WORK REQUIRED: The whole listing below should be duplicated exactly, with nothing left out.

GIVEN MATERIAL:
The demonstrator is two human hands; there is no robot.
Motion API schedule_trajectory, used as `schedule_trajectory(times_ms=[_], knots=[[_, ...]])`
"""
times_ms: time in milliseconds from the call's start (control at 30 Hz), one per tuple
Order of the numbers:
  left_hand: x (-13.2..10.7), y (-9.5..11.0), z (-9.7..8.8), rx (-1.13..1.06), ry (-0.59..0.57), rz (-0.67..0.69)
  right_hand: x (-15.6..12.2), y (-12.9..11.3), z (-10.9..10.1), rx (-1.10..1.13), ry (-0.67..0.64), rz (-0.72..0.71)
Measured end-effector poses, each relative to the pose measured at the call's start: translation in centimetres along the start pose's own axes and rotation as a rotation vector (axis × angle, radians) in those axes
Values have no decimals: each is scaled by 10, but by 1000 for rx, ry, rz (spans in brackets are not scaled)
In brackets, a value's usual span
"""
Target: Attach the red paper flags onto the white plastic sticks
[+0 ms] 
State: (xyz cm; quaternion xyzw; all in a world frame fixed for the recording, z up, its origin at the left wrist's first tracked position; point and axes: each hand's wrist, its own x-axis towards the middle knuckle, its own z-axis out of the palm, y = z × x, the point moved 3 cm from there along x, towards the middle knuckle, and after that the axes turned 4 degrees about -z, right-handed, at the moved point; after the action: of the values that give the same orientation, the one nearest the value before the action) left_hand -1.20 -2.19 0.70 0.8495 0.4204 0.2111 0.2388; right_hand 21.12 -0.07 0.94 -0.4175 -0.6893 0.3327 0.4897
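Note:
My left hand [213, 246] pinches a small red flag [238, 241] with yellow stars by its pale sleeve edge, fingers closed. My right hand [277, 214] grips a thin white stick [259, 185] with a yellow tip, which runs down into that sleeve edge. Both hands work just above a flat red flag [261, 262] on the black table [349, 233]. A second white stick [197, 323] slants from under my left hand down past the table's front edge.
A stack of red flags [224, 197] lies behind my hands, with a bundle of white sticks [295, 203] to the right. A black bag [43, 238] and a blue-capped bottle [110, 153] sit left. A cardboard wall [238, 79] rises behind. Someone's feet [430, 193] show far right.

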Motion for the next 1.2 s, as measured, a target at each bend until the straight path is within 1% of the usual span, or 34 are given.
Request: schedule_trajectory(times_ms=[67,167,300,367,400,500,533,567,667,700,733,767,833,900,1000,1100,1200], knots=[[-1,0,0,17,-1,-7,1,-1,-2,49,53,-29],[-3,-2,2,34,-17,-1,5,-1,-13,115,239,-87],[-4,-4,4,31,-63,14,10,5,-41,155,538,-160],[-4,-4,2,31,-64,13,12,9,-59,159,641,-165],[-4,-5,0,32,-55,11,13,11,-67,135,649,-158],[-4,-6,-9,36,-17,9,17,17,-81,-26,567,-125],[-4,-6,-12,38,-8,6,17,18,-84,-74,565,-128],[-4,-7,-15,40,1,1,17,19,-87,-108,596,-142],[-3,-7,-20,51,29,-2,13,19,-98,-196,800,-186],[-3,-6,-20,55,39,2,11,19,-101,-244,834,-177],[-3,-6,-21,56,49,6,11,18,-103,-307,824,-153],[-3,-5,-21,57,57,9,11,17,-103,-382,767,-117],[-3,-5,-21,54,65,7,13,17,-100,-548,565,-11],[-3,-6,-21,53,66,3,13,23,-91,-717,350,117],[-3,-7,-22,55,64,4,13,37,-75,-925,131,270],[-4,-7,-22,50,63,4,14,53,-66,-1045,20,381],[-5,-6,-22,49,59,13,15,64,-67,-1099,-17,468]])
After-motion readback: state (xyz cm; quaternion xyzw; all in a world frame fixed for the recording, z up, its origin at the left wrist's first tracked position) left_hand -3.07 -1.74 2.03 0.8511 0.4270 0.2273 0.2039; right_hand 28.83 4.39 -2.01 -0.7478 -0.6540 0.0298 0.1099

RESULT OF THE EXERCISE:
The demonstrator is two human hands; there is no robot.
Motion API schedule_trajectory, used as `schedule_trajectory(times_ms=[_], knots=[[_, ...]])`
"""
times_ms: time in milliseconds from the call's start (control at 30 Hz), one per tuple
Order of the numbers:
  left_hand: x (-13.2..10.7), y (-9.5..11.0), z (-9.7..8.8), rx (-1.13..1.06), ry (-0.59..0.57), rz (-0.67..0.69)
  right_hand: x (-15.6..12.2), y (-12.9..11.3), z (-10.9..10.1), rx (-1.10..1.13), ry (-0.67..0.64), rz (-0.72..0.71)
Measured end-effector poses, each relative to the pose measured at the call's start: translation in centimetres along the start pose's own axes and rotation as a rotation vector (axis × angle, radians) in those axes
Values have no decimals: each is scaled by 10, but by 1000 for rx, ry, rz (spans in brackets are not scaled)
In brackets, a value's usual span
"""
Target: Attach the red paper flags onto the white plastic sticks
[+0 ms] 
State: (xyz cm; quaternion xyzw; all in a world frame fixed for the recording, z up, its origin at the left wrist's first tracked position; point and axes: each hand's wrist, its own x-axis towards the middle knuckle, its own z-axis out of the palm, y = z × x, the point moved 3 cm from there along x, towards the middle knuckle, and after that the axes turned 4 degrees about -z, right-handed, at the moved point; after the action: of the values that give the same orientation, the one nearest the value before the action) left_hand -1.20 -2.19 0.70 0.8495 0.4204 0.2111 0.2388; right_hand 21.12 -0.07 0.94 -0.4175 -0.6893 0.3327 0.4897
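Note:
My left hand [213, 246] pinches a small red flag [238, 241] with yellow stars by its pale sleeve edge, fingers closed. My right hand [277, 214] grips a thin white stick [259, 185] with a yellow tip, which runs down into that sleeve edge. Both hands work just above a flat red flag [261, 262] on the black table [349, 233]. A second white stick [197, 323] slants from under my left hand down past the table's front edge.
A stack of red flags [224, 197] lies behind my hands, with a bundle of white sticks [295, 203] to the right. A black bag [43, 238] and a blue-capped bottle [110, 153] sit left. A cardboard wall [238, 79] rises behind. Someone's feet [430, 193] show far right.
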
Motion for the next 1.2 s, as measured, a target at each bend until the straight path is within 1% of the usual span, or 34 are given.
Request: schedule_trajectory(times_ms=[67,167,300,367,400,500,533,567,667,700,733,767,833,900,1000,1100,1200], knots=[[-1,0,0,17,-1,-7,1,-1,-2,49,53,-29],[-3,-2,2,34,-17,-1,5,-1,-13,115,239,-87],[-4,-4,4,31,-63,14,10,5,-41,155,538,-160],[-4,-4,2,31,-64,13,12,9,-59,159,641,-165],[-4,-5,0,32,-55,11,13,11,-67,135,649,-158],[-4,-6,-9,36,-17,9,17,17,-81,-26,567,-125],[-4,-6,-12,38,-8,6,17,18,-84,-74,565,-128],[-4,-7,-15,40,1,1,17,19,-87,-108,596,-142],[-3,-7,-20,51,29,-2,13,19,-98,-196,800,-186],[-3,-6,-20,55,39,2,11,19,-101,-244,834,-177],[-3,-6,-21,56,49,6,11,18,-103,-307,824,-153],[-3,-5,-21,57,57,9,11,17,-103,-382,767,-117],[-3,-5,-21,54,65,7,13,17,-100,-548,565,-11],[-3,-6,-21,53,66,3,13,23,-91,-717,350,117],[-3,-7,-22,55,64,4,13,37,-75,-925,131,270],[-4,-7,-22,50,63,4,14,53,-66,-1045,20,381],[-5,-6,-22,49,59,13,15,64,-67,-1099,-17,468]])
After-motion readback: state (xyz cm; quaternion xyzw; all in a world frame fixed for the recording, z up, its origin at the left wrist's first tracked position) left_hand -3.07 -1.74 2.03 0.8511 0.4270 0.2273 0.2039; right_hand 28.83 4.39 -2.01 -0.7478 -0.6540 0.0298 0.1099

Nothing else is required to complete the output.